Lehrerdienstrecht landet im Parlament. Mit der vom Team Stronach initiierten Sondersitzung am Mittwoch landet die umstrittene Reform des Lehrerdienstrechts doch noch im Parlament.

Nach Verschiebungen, Vertagungen und zahllosen erfolglosen Verhandlungsrunden mit der Gewerkschaft hatte die Regierung Mitte August ohne Einigung mit den Lehrern einen Gesetzesentwurf in Begutachtung geschickt, einen Beschluss aber erst für Herbst angepeilt. Genau zu diesem Entwurf will das Team Stronach nun einen Entschließungsantrag einbringen und hofft auf einen Beschluss noch vor der Wahl, obwohl die Begutachtungsfrist erst am 25. September endet. Der Regierungsvorschlag sieht ein einheitliches Dienstrecht für alle neu eintretenden Pädagogen ab 2019/20 vor, ab 2014/15 können Neu-Lehrer freiwillig das neue Modell wählen.

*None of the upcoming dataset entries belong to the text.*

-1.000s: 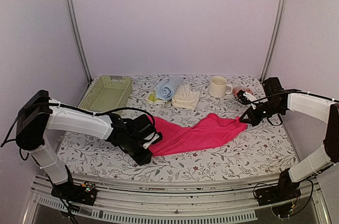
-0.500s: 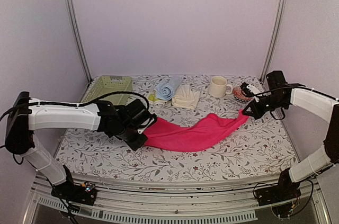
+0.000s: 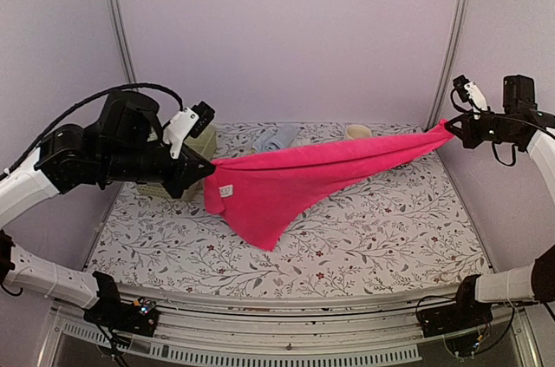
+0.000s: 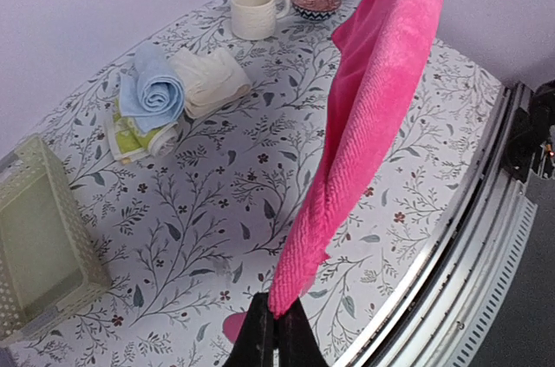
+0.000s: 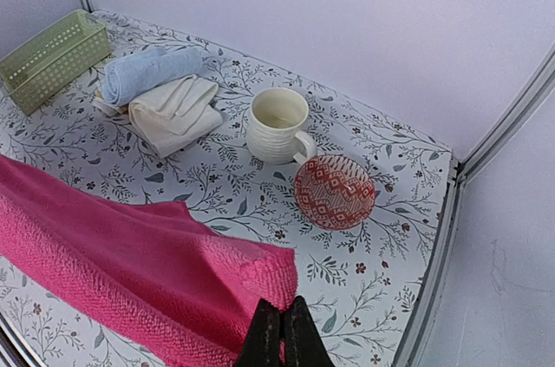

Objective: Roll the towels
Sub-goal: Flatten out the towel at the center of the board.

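The hot pink towel (image 3: 295,180) hangs stretched in the air between my two grippers, its middle sagging toward the table. My left gripper (image 3: 211,173) is shut on its left corner; the left wrist view shows that corner (image 4: 279,302) pinched between shut jaws. My right gripper (image 3: 454,128) is shut on the right corner, seen in the right wrist view (image 5: 279,306). A rolled light blue towel (image 4: 152,89), a folded cream-white towel (image 4: 208,79) and a pale yellow-green towel (image 4: 130,137) lie together at the back of the table.
A pale green mesh basket (image 4: 39,245) stands at the back left. A cream mug (image 5: 276,124) and a small red patterned bowl (image 5: 334,191) stand at the back right. The flowered table top (image 3: 390,237) lies below the towel.
Both grippers have risen high and moved apart, lifting the pink towel off the table and pulling it taut in the air.
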`<state>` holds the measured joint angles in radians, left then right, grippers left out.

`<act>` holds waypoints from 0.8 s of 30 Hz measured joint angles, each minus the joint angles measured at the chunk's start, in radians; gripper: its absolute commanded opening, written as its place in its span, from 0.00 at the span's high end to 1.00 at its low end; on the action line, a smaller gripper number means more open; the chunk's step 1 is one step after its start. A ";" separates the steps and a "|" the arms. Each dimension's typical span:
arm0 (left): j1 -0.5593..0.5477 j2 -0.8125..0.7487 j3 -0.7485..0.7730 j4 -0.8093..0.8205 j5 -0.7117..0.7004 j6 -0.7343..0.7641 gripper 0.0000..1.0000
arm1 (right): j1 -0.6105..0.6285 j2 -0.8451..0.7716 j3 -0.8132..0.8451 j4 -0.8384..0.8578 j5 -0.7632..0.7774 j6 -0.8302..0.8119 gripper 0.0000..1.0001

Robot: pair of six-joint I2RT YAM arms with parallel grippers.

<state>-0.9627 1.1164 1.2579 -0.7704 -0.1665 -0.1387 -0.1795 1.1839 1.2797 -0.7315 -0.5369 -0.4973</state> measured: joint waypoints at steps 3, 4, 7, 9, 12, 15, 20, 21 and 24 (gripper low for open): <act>-0.012 -0.067 -0.043 0.003 0.108 -0.011 1.00 | 0.000 -0.106 -0.061 -0.025 -0.005 -0.014 0.97; -0.016 -0.085 -0.066 0.004 0.147 -0.020 1.00 | 0.000 -0.138 -0.084 -0.030 -0.003 -0.017 0.97; -0.025 -0.111 -0.143 0.014 0.211 -0.047 1.00 | 0.000 -0.222 -0.166 -0.043 0.008 -0.023 0.97; -0.026 -0.092 -0.184 0.028 0.204 -0.058 1.00 | 0.000 -0.241 -0.220 -0.050 0.021 -0.031 0.97; -0.003 -0.007 -0.199 0.063 0.183 -0.055 1.00 | 0.000 -0.204 -0.281 -0.053 0.054 -0.045 0.97; 0.080 0.158 -0.182 0.142 0.192 -0.037 1.00 | 0.000 -0.090 -0.319 -0.048 0.117 -0.058 0.97; 0.196 0.512 -0.061 0.215 0.175 -0.002 0.70 | 0.000 0.040 -0.366 -0.042 0.221 -0.084 0.97; 0.206 0.565 -0.039 0.218 0.158 0.001 0.64 | 0.000 0.048 -0.378 -0.041 0.237 -0.092 0.96; 0.216 0.636 -0.013 0.219 0.122 0.006 0.49 | -0.001 0.060 -0.412 -0.058 0.254 -0.133 0.95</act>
<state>-0.7464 1.7527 1.2449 -0.5510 -0.0444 -0.1322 -0.1802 1.2434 0.8677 -0.7891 -0.2829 -0.6300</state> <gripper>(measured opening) 0.406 0.042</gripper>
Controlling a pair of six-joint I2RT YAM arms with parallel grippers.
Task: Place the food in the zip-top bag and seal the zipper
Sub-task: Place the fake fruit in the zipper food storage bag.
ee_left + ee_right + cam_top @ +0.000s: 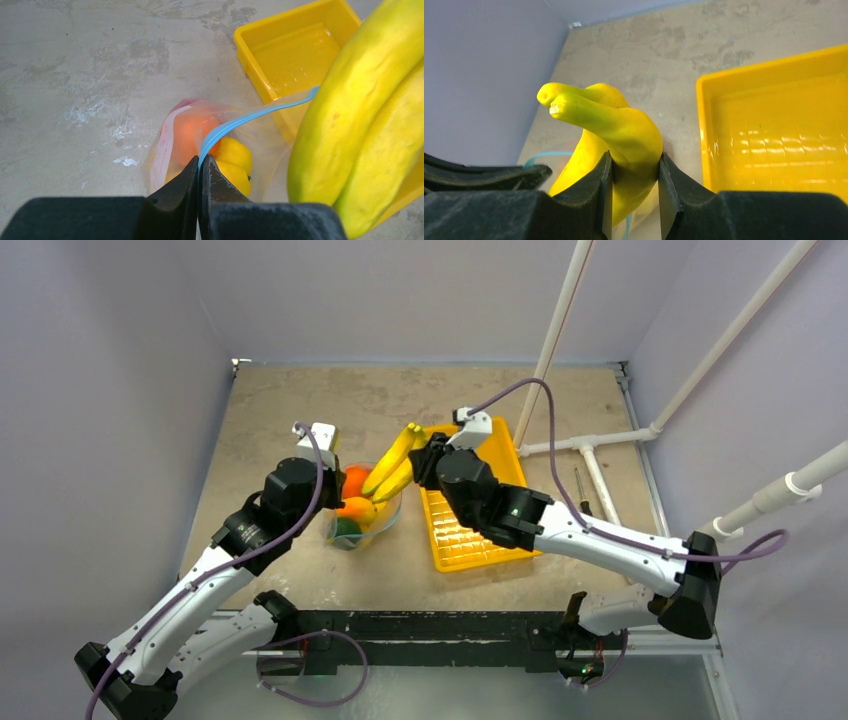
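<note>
The clear zip-top bag [362,517] stands open left of the yellow tray, with orange [353,479], yellow and green toy fruits inside. My left gripper [201,165] is shut on the bag's teal-blue zipper strip [250,119] and holds the mouth up; orange [192,132] and yellow [235,160] fruits show through the plastic below. My right gripper [634,172] is shut on a yellow toy banana bunch [616,135] near its stem. The bananas [395,465] hang tilted with their lower ends in the bag's mouth. They also fill the right of the left wrist view [365,125].
The yellow rectangular tray [468,540] lies right of the bag and holds nothing that I can see; it also shows in the wrist views [295,55] [774,135]. White pipes [600,445] run along the table's right side. Grey walls close in the table.
</note>
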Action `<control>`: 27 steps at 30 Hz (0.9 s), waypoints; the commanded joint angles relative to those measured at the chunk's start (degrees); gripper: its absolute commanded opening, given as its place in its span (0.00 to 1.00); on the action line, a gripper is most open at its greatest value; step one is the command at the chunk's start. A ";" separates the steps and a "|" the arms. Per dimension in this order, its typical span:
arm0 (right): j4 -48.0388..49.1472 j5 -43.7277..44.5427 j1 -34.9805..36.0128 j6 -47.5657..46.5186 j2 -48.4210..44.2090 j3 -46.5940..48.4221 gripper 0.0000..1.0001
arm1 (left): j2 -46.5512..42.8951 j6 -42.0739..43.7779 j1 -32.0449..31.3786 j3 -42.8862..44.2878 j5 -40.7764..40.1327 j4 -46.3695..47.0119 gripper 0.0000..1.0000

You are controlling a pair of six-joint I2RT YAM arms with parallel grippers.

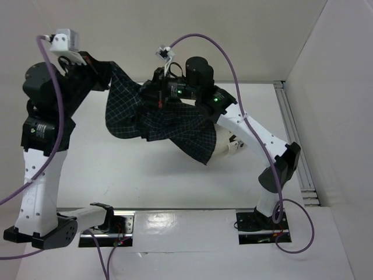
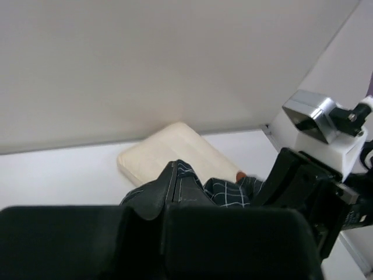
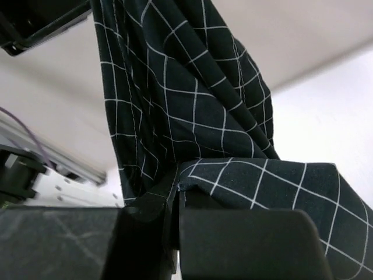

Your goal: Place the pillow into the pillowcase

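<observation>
Pillowcase (image 1: 157, 119) is up off the table (image 1: 145, 175) in the top view, hanging in a bunched swag between the two arms. The left gripper (image 1: 111, 71) is clamped on its far-left corner. The right gripper (image 1: 156, 99) is pinched shut on it nearer the middle, so both hands have fabric. My worry is that the grips sit close together and the cloth droops in folds. I can't tell if an opening is actually spread or if both layers are pinched together. If it's both layers, nothing is going in.

Left wrist view: the pillow (image 2: 169, 153) lies flat on the table by the back wall (image 2: 145, 58), just beyond the hanging cloth. As far as I can see it's not inside yet. It's plump and close to that wall, so pulling the case over it could shove it against the wall, or bunch the fabric at its near edge. The right arm (image 2: 315, 181) is also very near, so a bump between arms seems possible.

Right wrist view: the jaws bite only a thin fold at the cloth's edge. I'd guess a hard tug pulls it free.
</observation>
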 commanded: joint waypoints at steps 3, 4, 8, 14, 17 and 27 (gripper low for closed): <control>5.25 -9.95 5.64 6.42 9.03 9.51 0.00 | 1.19 -1.48 1.43 14.45 -13.23 5.72 0.00; 4.73 -10.65 6.26 6.42 10.18 11.71 0.00 | 2.07 -1.48 1.43 16.03 -13.84 4.84 0.00; -2.03 -5.49 4.15 3.87 10.37 12.43 0.54 | 6.99 -1.48 1.43 21.49 -13.84 -0.34 0.00; -12.40 17.94 -6.65 0.62 -5.18 -13.65 0.95 | 10.95 -0.34 1.43 18.33 -13.13 -0.88 0.00; -23.17 40.26 -8.67 -1.22 -7.13 -19.11 0.95 | 13.58 -1.04 1.43 14.91 -12.53 -0.18 0.00; -23.07 49.45 -9.20 -3.52 2.97 -34.31 0.99 | 31.77 1.41 -9.11 12.97 -11.11 -1.40 0.00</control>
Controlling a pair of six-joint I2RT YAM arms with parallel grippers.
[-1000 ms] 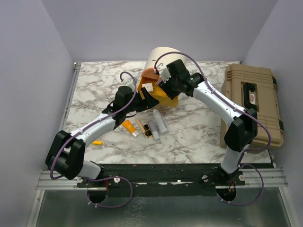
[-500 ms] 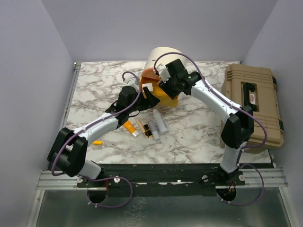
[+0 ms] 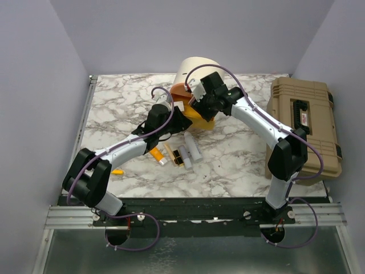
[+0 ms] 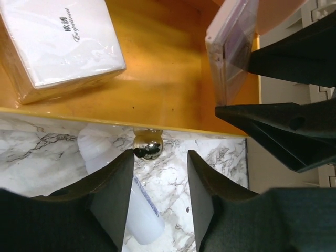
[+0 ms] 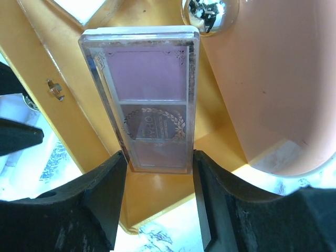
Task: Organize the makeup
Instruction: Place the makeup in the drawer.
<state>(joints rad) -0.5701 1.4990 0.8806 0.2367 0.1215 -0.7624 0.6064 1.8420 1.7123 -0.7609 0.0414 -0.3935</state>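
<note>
L jaws advanced, spread astride silver knob (image 4: 148, 146); R jaws, seemingly pinching pink palette (image 5: 149, 105), needed flat release.

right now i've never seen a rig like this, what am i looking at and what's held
These are two robot arms at the near edge of a marble table. One picture looks down from above and behind them; the other two come from wrist cameras. On the table: a cream case with an orange tray, a tan toolbox, loose tubes and lipsticks. The right tool grips a pink palette on edge above the tray. The left tool is open, holding nothing, near the tray's silver knob.
</note>
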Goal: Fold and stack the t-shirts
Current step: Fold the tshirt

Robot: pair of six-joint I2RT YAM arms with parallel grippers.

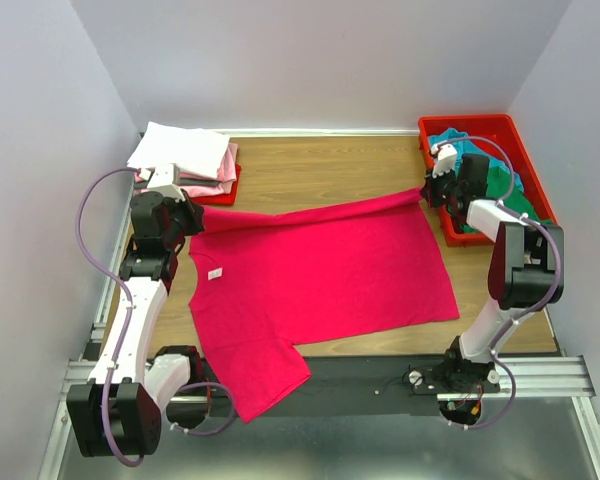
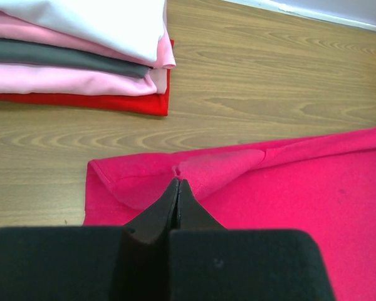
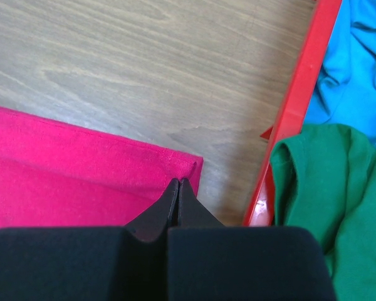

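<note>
Pinching is the word for both ends here. The left tool (image 2: 178,183) has its two fingers pressed flat together, and a small pucker of cloth gathers right at their tips, so I judge it closed on the shoulder-end corner of the crimson shirt (image 1: 320,275). The right tool (image 3: 178,183) is closed in the same way, its tips at the hem-end corner, where the seam wrinkles a little. The cloth between the pads is hidden in both wrist views.

Out from the left tool, the shirt runs away to its right and back underneath it. Out from the right tool, the shirt runs to its left and back underneath it. So the shirt's long axis lies straight from one tool to the other, collar end by the left and hem by the right. The held far edge is a narrow strip turned over onto the body. The rest lies flat on the desk (image 1: 320,170) on the base side of both tools. The neck label (image 1: 215,272) faces up, and the near sleeve hangs over the desk's near edge.

Each arm is nearest its own corner, so neither needs to cross. The next move probably carries both corners together toward the bases, level with each other, to fold along that axis.

Ahead and left of the left tool stands the folded stack (image 2: 81,56). To the right of the right tool, the red tray (image 3: 294,106) holds a green shirt (image 3: 319,188) and a teal shirt (image 3: 357,56).
</note>
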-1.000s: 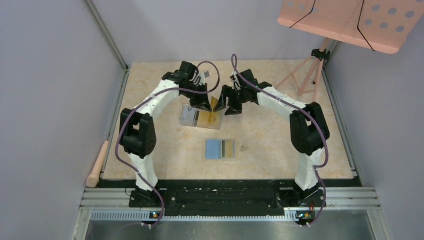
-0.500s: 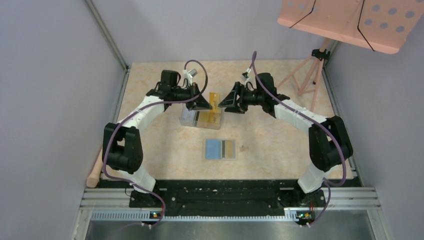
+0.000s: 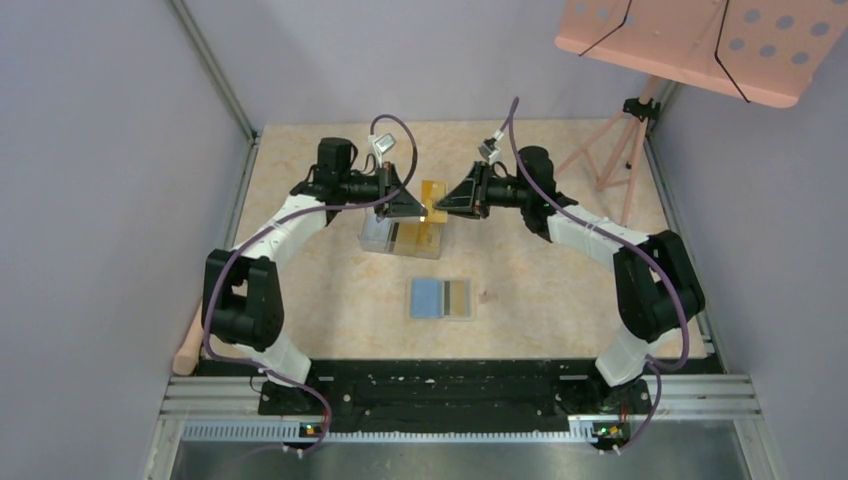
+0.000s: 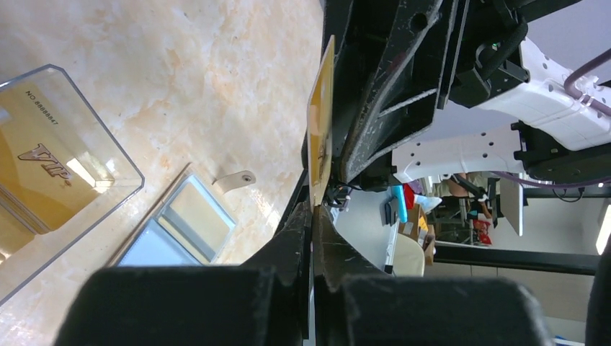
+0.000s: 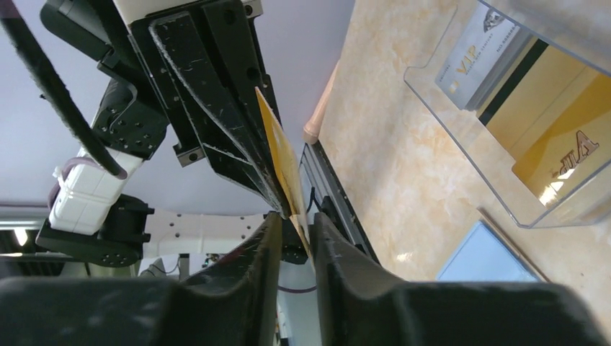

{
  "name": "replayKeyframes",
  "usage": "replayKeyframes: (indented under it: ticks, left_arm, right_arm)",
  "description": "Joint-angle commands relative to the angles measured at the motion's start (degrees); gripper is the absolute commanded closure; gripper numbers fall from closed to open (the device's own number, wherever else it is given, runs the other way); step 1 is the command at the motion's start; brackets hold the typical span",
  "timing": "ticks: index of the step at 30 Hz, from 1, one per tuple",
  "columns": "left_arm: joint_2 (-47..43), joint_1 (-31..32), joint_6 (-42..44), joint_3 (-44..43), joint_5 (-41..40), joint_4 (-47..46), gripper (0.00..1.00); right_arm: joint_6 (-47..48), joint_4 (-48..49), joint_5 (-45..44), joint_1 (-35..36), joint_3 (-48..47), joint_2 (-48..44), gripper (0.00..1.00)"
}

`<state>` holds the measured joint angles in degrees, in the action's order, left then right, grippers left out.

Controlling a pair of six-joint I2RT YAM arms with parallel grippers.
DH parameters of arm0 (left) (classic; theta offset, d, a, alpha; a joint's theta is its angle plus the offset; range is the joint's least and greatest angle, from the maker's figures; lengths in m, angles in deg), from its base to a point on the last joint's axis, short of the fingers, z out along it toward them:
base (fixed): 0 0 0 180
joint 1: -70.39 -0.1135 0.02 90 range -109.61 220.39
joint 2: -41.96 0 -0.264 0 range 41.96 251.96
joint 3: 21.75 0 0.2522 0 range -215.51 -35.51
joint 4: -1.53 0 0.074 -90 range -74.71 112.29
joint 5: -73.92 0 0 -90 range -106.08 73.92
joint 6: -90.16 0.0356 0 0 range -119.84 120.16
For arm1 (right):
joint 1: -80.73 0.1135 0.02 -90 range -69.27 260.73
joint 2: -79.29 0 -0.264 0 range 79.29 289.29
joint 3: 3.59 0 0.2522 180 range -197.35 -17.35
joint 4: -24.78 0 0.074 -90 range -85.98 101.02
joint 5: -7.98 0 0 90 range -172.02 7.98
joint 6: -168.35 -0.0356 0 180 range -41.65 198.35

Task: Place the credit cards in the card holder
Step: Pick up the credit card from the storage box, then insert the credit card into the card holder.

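Left gripper: clamped on gold card | right gripper: jaws around same card, can't tell if gripping

My bench: beige marbled table top, evenly lit. Lilac walls on three sides; grey metal post in the far left corner. Pink perforated stand on a tripod, far right. Wooden handle beside the left edge.

You see: clear rectangular plastic box on the beige marbled tabletop; pale wooden rod beside its left edge; pink perforated stand far right
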<state>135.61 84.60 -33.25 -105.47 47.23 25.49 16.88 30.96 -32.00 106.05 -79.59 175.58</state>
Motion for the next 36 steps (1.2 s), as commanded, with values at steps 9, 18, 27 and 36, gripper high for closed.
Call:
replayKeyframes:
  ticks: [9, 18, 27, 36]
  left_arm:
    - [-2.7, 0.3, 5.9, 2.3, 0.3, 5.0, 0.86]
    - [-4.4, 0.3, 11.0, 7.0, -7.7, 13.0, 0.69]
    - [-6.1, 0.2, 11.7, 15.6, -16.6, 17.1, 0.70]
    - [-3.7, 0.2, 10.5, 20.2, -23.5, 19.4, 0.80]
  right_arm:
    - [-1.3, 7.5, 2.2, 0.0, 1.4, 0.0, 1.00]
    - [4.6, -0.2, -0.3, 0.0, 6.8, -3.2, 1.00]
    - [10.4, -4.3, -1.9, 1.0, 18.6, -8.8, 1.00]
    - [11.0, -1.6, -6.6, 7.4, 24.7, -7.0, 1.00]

Geplant ist eine Erhöhung der Unterrichtsverpflichtung von derzeit 20 bis 22 auf 24 Stunden, höhere Anfangsgehälter samt einer späteren Verflachung der Gehaltskurve, neue Regeln für Zulagen, verpflichtende Fortbildung für alle Lehrer, eine Neugestaltung des Berufseinstiegs sowie ein Aus für die Pragmatisierung. Gelten soll es nur für künftige Lehrer.

Die Lehrer befürchten durch die Reform eine Arbeitszeiterhöhung um bis zu 40 Prozent und Einbußen beim Lebenseinkommen von bis zu einer halben Million Euro.